Les auberges de jeunesse se réinventent pour reconquérir les voyageurs
Les dortoirs ne font plus autant recette! Bousculées par la pandémie, l’arrivée d’acteurs privés et les nouvelles attentes de la clientèle, les auberges de jeunesse peinent à redécoller et doivent réinventer une formule qui a pris des rides.
Créées il y a près d’un siècle sur le modèle allemand, les auberges de jeunesse françaises comptent actuellement 33.000 lits pour environ 400 établissements. En 2018, le chiffre d’affaires du secteur s’élevait à 200 millions d’euros de chiffre d’affaires, selon l’Union nationale des associations de tourisme et de plein air (UNAT).
«Historiquement, le secteur était porté par les associations, depuis les années 2000 des entreprises issues de l’hôtellerie se sont intéressées aux jeunes», explique Simon Thirot, délégué général de l’UNAT.
Les établissements gérés par des associations représentent encore 80% de l’offre mais le géant Accor, entre autres, a débarqué sur le marché en 2017 avec sa chaîne à bas coûts Jo&Joe.
«Ils sont arrivés avec des moyens et leurs tarifs se rapprochent de plus en plus des nôtres, avec des bâtiments nouveaux quand nous sommes parfois confrontés à des défis de rénovation», abonde David Le Carré, délégué général de la Fédération unie des auberges de jeunesse, branche française (80 établissements) du réseau Hostelling International (HI) qui rassemble 4.500 auberges. «Ça nous oblige à rester à niveau, avec des événements festifs et des partenariats avec les collectivités», ajoute-t-il.
«Mais on ne pourra pas continuer à développer nos valeurs de tourisme social et solidaire sans augmenter un peu nos tarifs», regrette toutefois Emmanuel Grelat, directeur de l’auberge de jeunesse HI Paris Yves Robert.
Malgré les aides gouvernementales et la réquisition de certains bâtiments pour loger des personnes en situation de précarité, la pandémie a fait chuter le chiffre d’affaires du secteur de 65% en 2020 et de 50% en 2021 par rapport à 2019.
La reprise, notamment des touristes étrangers et des groupes scolaires, n’est que très récente: elle date de «fin février», selon M. Le Carré, qui se dit optimiste pour l’été sans toutefois espérer revenir au niveau pré-Covid.
«La relation client ne s’est pas dégradée mais elle est devenue plus complexe», renchérit-il, mentionnant non seulement des critères d’hygiène renforcés mais aussi des demandes de flexibilité intenables. «On observe des réticences à payer des acomptes, des attentes de remboursement intégral en cas d’annulation au dernier moment, mais aussi plus de réservations de dernière minute», excepté pour les périodes prises d’assaut des JO 2024 et de la Coupe du monde de Rugby 2023, ajoute M. Grelat.

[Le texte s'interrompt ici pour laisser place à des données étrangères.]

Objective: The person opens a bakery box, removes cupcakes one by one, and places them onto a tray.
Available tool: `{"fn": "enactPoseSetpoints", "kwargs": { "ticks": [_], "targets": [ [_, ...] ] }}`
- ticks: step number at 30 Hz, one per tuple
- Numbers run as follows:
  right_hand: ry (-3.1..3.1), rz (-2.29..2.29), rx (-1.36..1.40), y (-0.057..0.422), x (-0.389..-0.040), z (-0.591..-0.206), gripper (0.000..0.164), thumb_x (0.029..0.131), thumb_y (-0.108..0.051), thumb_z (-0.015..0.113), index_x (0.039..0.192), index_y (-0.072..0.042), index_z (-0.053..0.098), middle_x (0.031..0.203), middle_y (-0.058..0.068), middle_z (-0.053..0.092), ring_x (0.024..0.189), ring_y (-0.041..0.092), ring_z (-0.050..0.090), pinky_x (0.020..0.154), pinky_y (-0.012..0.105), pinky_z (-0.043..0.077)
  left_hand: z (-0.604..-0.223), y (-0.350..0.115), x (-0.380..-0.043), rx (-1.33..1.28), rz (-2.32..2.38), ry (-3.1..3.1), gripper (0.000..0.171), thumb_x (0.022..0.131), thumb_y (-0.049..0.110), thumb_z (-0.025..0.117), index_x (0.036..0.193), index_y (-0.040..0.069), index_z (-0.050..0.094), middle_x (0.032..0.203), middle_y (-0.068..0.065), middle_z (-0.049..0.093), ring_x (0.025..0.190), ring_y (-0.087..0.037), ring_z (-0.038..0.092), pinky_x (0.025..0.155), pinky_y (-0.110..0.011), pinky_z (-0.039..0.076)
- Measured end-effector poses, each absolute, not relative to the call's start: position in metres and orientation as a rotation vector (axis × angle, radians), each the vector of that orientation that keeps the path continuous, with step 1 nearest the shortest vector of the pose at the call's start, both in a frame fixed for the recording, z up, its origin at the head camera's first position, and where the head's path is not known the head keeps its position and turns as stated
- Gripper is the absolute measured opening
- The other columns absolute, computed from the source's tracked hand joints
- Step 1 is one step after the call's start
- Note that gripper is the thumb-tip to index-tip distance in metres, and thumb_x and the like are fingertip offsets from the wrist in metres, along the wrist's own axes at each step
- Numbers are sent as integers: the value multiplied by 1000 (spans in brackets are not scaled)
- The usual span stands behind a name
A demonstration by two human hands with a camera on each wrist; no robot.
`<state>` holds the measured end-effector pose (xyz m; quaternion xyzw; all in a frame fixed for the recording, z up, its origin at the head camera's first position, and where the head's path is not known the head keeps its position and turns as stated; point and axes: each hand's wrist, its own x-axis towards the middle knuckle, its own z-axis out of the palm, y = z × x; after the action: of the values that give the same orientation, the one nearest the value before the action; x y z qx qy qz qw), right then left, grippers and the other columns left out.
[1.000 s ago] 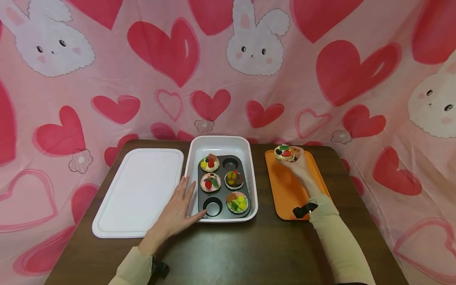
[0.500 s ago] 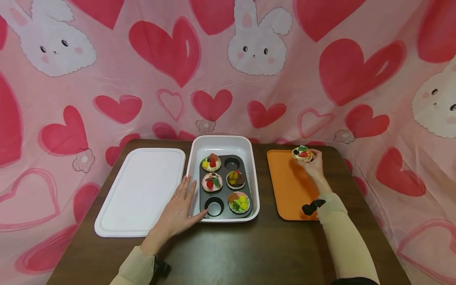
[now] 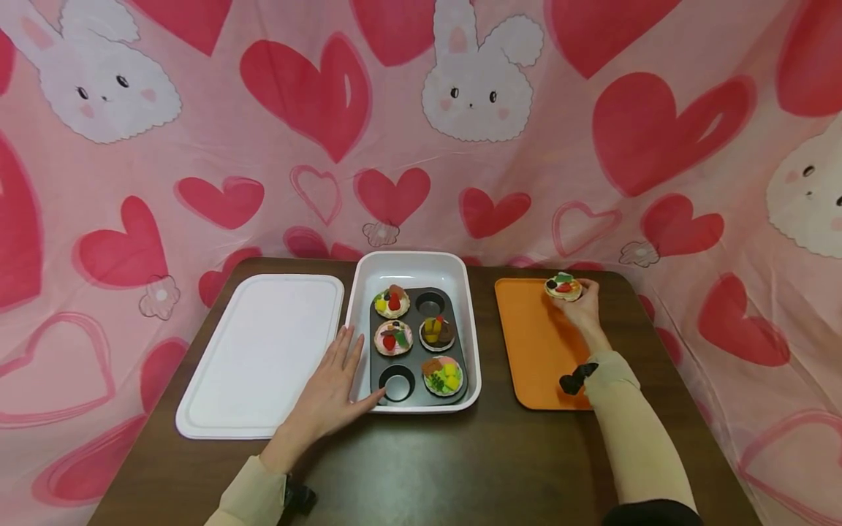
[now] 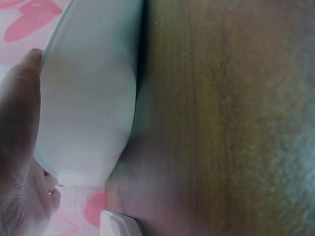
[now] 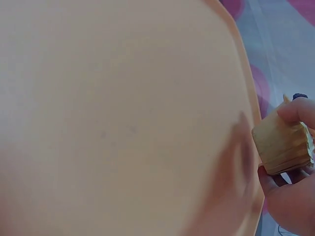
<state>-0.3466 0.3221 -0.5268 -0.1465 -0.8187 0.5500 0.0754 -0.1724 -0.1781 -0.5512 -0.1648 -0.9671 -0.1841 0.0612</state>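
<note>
My right hand (image 3: 584, 310) pinches a fruit tart (image 3: 563, 286) with red, green and dark toppings, over the far end of the orange tray (image 3: 533, 343). In the right wrist view, the thumb and fingers grip the pale pleated side of the tart (image 5: 280, 140), a little above the tray. My left hand (image 3: 329, 391), its fingers straight and spread, rests on the left and near rim of the white basin (image 3: 475, 343). Inside the basin lies a dark muffin tin (image 3: 417, 359). Several tarts sit in its cups; bare bottoms show in the far right and near left cups.
To the left of the basin lies a white board (image 3: 263, 351) with a raised rim. All of it stands on a dark wooden table (image 3: 460, 467). A pink cloth (image 3: 395, 95) with hearts and rabbits hangs close behind the table.
The right hand has moved to the right with the tart, over the orange tray's far end, and then slowed. The left hand has kept its place on the basin.
</note>
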Motion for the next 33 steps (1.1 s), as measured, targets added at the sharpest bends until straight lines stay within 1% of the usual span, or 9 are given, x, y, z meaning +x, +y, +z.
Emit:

Autre évolution, la multiplication des espaces de travail à distance payants et la hausse des demandes pour des chambres privées, quitte à réserver un espace avec quatre lits et à en laisser deux vides. «Fini le temps des dortoirs de 25 personnes», selon M. Thirot. La plupart des auberges proposent désormais des chambres minuscules avec un lit simple et sanitaires privés.

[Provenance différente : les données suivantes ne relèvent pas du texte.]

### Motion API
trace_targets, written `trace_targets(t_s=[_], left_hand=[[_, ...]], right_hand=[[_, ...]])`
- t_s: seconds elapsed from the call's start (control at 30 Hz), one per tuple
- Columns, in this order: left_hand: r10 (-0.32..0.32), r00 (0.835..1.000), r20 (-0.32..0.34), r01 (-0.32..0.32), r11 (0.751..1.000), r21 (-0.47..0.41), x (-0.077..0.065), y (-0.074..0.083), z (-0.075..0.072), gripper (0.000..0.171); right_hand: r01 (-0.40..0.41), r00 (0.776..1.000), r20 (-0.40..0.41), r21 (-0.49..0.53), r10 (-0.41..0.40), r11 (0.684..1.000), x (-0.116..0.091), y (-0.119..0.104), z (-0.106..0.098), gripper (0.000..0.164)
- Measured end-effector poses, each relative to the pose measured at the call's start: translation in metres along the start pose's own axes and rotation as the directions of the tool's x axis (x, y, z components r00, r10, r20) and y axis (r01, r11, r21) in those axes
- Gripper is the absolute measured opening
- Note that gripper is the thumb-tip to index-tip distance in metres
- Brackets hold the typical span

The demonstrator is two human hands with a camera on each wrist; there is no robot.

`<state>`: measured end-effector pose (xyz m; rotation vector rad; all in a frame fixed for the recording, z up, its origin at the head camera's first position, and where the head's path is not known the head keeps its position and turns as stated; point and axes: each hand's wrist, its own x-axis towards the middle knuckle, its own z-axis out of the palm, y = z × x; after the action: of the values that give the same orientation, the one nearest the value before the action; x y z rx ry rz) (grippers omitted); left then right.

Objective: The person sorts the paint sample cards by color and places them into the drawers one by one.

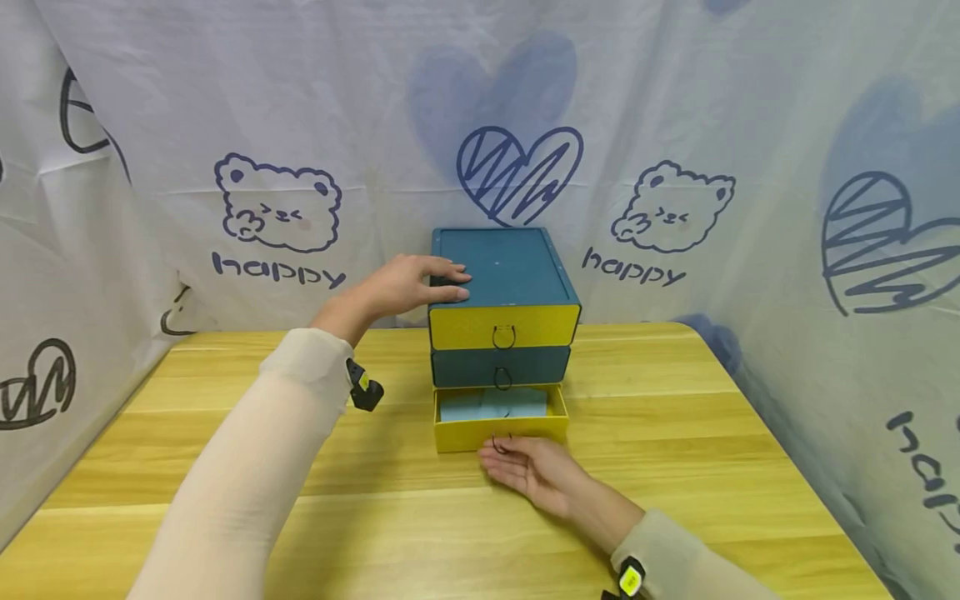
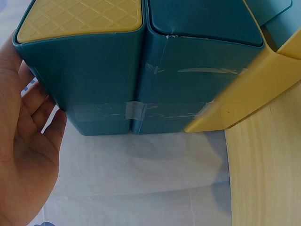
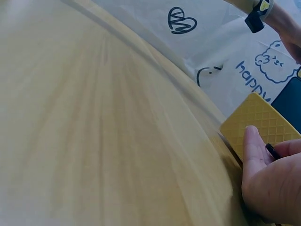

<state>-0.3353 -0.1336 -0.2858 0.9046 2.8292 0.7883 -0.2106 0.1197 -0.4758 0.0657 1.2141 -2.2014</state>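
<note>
A small drawer cabinet (image 1: 495, 267) in dark teal and yellow stands at the back of the table. Its bottom yellow drawer (image 1: 465, 435) is pulled out, with light blue flat pieces (image 1: 487, 405) inside. My left hand (image 1: 408, 282) rests on the top left edge of the cabinet; in the left wrist view that hand (image 2: 33, 127) lies against the teal casing. At the drawer front, my right hand (image 1: 536, 471), palm turned up, holds the dark ring pull (image 3: 272, 151) between thumb and finger. Some of its fingers are hidden in the right wrist view.
Above the pulled-out drawer, the teal middle drawer (image 1: 465, 367) and yellow top drawer (image 1: 465, 327) are closed, each with a ring pull. A printed white cloth (image 1: 390, 208) hangs behind the wooden table (image 1: 675, 400) and along both sides.
</note>
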Motion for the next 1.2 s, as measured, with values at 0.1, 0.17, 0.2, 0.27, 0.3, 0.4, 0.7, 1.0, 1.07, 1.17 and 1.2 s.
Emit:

Avec leur culture de l’hôtellerie, les acteurs privés sont d’autant plus compétitifs sur ce segment, mais selon le délégué général de l’UNAT, il y a de la place pour tout le monde sur un marché d’avenir, qui permet «d’expérimenter de nouvelles pratiques» grâce à une «clientèle plus ouverte».

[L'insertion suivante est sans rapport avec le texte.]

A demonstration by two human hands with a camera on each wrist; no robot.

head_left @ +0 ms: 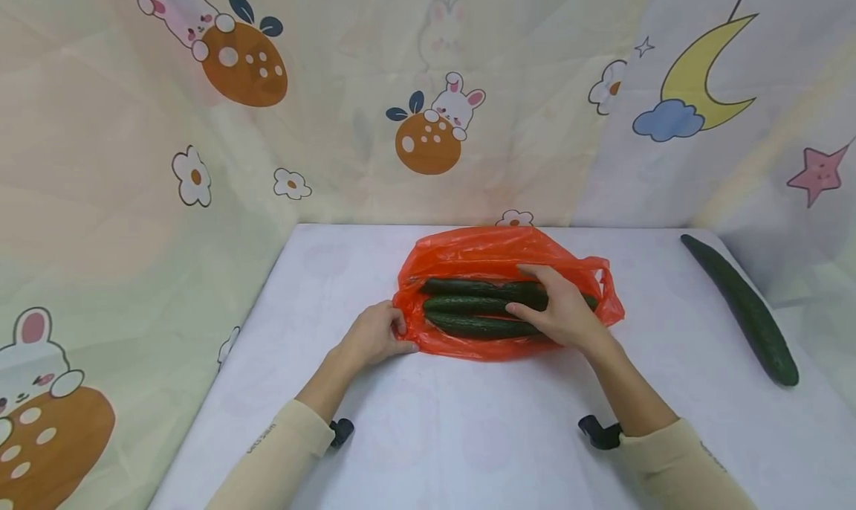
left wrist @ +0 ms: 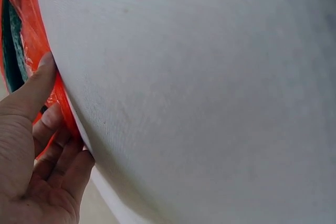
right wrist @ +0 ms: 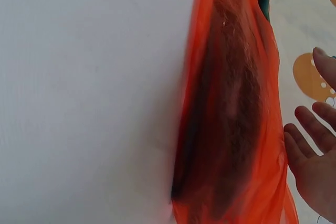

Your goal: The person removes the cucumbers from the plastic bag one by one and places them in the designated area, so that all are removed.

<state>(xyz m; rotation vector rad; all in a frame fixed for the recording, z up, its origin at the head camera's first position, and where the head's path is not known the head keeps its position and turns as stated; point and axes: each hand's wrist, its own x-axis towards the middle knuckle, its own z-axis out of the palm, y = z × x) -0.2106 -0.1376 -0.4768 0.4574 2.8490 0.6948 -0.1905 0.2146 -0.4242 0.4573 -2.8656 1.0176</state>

Les associations misent ainsi sur les projets de réinsertion sociale pour gérer les espaces de restauration mais aussi sur une implantation «militante» dans des territoires plus reculés et surtout sur le caractère éco-responsable de leurs pratiques.
Les critères de durabilité compteront d’ailleurs pour un quart de la notation dans le classement Atout France qui devrait voir le jour pour les auberges de jeunesse d’ici la fin de l’année.